Fanny Viollet ou l’écriture en liberté

Il y a des œuvres rares qu’on manquerait à regret. Comme incontestablement celle de Fanny Viollet. Alors plutôt que d’attendre encore le moment propice pour une écriture au long cours, ArtsHebdoMédias vous fait découvrir dès à présent l’exposition que lui consacre la Librairie Galerie Métamorphoses, à Paris. Au fil des murs, se livre une œuvre brodée inspirée par une grande variété de thèmes, de matières, et réalisée par la technique singulière de l’artiste. « Fanny Viollet est la glaneuse de la ville et de ses innombrables déchets. Elle serait une archéologue des vies quotidiennes et des gestes minuscules, une romancière de l’intime, de l’infime. Elle tricote le marginal, l’occulte, le discret, l’effacé. Elle coud le temps secret, les fils de couleurs multiples. Aléatoire, subversive, elle invente les aiguilles, les fibres, les bobines », écrit le critique d’art Gilbert Lascault, dans le superbe livre qui accompagne la rétrospective. Jusqu’au 12 novembre.

Fanny Viollet ou les métamorphoses du fil : textes par Fanny Viollet, Sabine Coron et Gilbert Lascault, photographies de Stéphane Briolant. 200 p., Librairie Métamorphoses, Paris.

Du fil multicolore, des ciseaux et une machine à coudre, libérée de ses carcans et comme désinhibée par l’audace de l’artiste : cela suffit à Fanny Viollet pour élaborer des compositions où textes et images, souvent mêlés ou heureusement hybridés, forment une sorte d’éloge de la créativité au quotidien ; une célébration de la noblesse de l’artisanat, des travaux de couture enfin libérés du joug patriarcal, de la poésie « involontaire » ou « intentionnelle », de la présence du temps… Tout un art d’accommoder, en les détournant avec grâce et humour, les restes parfois désolants de la vie courante et de la société de consommation, avant de les transposer dans un monde plus gai, effervescent et coloré : l’univers kaléidoscopique de Fanny Viollet.
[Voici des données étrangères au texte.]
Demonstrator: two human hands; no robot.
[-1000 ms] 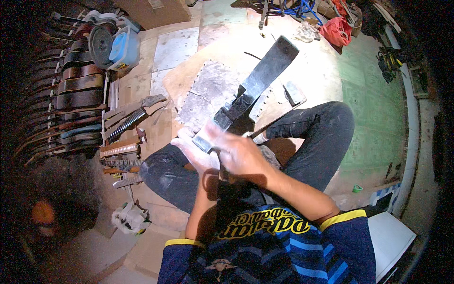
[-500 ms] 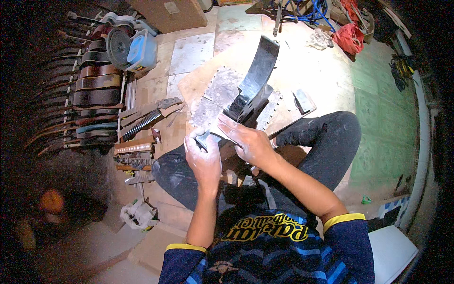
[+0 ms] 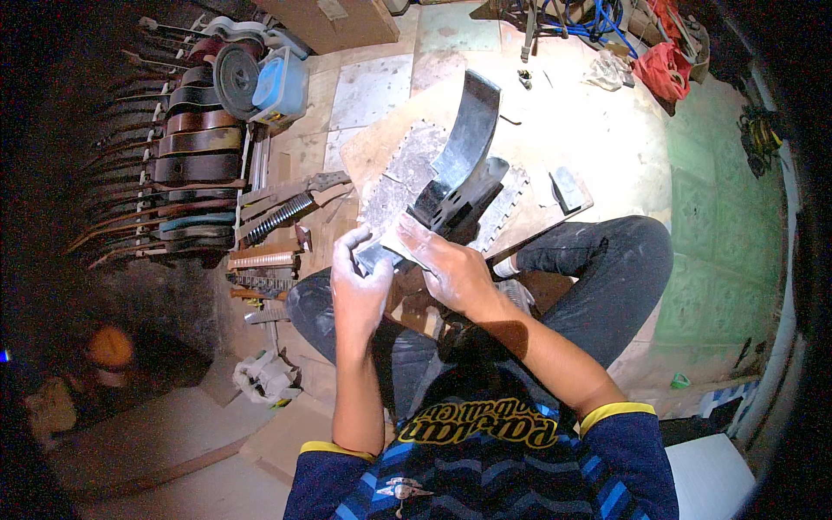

Fanny Viollet est née en 1944 à Angoulême. Sa grand-mère était couturière, sa mère brodeuse. En 1964, elle achète une machine à coudre avec son premier salaire de professeure de mathématiques. L’année suivante, elle s’inscrit en histoire de l’art à la faculté de Dijon, où elle s’est installée avec son mari. En 1974, le couple et leurs quatre enfants partent vivre en Mauritanie. L’art local, tissus, motifs et teintures artisanales, réveillent l’artiste : décidée à étudier les arts plastiques, elle rentre en France en 1980 et s’inscrit à la Sorbonne.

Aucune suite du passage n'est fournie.